# EXERCISE
Please look for the string "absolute" below and report every line in which it occurs.

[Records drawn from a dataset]
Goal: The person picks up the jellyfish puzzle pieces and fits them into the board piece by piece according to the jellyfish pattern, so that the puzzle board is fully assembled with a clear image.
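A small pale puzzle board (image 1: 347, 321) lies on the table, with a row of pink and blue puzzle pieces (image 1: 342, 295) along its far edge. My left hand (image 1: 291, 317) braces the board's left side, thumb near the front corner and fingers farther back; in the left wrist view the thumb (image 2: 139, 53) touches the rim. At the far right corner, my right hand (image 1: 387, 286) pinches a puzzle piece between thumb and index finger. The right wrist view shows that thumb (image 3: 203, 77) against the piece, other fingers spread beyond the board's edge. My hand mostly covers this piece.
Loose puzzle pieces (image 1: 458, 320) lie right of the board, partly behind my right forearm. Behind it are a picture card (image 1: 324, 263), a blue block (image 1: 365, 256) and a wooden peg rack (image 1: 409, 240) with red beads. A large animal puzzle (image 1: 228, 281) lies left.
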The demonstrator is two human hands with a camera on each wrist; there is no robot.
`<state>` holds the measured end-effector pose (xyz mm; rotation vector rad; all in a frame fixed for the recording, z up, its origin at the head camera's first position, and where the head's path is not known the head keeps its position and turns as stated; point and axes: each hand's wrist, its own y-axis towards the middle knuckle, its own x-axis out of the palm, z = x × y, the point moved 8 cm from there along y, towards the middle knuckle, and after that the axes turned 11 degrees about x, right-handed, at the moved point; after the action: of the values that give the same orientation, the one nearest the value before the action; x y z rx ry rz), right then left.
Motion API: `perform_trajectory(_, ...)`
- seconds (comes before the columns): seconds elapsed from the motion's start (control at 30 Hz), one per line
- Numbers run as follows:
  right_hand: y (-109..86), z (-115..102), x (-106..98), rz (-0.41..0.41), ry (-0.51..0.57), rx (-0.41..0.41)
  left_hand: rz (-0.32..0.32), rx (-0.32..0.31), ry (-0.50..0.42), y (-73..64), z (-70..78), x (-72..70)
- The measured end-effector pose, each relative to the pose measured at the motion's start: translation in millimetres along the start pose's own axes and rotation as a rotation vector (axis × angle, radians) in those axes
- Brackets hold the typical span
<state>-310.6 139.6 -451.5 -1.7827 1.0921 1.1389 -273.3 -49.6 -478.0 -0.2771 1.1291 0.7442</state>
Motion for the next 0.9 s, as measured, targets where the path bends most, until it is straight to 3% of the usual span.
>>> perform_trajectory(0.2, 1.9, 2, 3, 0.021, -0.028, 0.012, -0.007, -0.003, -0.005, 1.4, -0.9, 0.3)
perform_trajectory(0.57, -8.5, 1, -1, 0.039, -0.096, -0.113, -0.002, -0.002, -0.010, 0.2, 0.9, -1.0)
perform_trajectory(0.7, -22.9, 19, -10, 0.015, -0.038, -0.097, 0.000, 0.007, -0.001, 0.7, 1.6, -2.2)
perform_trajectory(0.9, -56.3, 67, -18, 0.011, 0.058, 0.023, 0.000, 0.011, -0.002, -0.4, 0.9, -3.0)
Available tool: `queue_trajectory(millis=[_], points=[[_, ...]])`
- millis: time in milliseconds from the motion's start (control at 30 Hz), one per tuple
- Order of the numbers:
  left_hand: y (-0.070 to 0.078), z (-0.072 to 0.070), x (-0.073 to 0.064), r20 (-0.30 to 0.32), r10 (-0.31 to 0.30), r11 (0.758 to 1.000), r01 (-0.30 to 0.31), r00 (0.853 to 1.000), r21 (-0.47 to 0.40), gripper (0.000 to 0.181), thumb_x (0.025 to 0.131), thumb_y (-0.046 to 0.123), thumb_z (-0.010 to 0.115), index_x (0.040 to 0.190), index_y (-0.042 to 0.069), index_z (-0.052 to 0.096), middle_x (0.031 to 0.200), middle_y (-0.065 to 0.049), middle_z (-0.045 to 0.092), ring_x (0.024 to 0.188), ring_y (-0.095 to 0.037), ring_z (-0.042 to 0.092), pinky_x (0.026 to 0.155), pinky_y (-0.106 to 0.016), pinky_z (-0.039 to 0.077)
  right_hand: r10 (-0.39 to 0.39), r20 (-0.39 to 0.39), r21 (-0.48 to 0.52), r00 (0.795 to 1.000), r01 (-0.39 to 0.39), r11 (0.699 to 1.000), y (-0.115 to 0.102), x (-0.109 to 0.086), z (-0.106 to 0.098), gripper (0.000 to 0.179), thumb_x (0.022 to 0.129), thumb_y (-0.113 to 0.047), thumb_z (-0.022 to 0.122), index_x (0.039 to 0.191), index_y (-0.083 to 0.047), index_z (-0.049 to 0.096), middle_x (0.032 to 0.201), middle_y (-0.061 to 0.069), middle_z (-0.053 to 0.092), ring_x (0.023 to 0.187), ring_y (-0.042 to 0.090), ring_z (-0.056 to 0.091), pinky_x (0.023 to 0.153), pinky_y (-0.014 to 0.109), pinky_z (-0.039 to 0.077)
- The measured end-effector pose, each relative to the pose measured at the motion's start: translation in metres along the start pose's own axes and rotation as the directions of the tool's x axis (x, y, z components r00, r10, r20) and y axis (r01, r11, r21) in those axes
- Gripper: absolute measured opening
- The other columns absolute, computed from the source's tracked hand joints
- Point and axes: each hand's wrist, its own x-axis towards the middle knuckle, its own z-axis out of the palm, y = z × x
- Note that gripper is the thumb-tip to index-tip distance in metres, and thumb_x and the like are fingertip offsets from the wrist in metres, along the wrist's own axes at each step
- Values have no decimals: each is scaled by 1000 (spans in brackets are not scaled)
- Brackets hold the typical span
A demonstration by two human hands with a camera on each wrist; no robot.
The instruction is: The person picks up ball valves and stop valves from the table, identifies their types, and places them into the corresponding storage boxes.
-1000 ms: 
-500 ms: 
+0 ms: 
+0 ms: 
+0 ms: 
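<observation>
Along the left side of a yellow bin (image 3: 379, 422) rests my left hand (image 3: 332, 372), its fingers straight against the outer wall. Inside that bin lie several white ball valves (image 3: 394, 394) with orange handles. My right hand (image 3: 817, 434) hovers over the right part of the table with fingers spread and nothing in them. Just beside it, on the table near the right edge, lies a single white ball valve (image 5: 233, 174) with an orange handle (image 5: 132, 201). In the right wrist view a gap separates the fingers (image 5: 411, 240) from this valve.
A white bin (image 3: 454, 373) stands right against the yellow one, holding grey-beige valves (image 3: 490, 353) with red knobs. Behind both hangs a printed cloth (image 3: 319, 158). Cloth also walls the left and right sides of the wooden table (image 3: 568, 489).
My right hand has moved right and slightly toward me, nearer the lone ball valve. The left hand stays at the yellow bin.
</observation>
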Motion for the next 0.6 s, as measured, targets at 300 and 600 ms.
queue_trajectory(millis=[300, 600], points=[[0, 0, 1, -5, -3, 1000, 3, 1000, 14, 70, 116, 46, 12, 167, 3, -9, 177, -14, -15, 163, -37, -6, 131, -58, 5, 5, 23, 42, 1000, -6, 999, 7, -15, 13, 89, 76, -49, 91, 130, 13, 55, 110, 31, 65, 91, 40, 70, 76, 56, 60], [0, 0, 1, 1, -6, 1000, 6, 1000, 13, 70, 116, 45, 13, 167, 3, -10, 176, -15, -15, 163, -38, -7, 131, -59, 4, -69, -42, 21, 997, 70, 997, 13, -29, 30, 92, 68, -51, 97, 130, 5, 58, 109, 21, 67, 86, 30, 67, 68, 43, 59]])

# EXERCISE RESULT
- Gripper: absolute measured opening
- The other columns absolute, computed from the source's tracked hand joints

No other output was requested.